> Goal of the exercise
Looking at the data below, state how many lines contain "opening". No other words are wanted.

> Recorded information
Segment Open

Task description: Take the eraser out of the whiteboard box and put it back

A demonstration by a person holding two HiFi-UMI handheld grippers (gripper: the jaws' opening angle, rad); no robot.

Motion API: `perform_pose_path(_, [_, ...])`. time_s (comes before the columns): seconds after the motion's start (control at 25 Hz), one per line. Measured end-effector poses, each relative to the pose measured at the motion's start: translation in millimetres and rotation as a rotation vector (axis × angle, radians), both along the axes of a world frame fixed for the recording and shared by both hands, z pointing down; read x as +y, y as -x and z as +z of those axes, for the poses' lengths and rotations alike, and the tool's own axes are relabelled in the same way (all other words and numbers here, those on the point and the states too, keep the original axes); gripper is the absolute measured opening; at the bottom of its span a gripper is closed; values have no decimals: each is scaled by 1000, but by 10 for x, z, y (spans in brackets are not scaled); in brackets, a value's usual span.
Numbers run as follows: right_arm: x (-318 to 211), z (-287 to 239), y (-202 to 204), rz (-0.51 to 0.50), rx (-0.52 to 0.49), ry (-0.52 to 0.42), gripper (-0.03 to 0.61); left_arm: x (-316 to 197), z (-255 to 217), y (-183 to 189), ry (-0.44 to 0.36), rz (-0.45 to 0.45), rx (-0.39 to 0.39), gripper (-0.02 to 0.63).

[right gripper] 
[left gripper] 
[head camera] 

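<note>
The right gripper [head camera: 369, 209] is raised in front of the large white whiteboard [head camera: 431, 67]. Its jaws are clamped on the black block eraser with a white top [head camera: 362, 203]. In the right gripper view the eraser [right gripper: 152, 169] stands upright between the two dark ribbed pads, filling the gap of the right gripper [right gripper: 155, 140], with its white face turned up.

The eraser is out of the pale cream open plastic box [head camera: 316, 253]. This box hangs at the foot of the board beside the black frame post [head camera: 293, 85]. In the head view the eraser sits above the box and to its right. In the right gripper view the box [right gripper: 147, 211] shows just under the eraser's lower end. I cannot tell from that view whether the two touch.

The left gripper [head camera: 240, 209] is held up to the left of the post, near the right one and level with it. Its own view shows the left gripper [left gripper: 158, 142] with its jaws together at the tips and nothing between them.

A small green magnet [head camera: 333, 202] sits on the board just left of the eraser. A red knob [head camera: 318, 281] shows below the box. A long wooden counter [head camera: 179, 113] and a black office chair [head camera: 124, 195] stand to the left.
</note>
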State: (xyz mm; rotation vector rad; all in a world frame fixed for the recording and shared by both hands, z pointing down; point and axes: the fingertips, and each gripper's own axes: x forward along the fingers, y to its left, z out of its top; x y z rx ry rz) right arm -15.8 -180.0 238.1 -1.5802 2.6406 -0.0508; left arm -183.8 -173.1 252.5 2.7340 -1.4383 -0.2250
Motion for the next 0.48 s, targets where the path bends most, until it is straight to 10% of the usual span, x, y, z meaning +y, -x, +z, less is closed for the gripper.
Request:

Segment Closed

> Final answer
2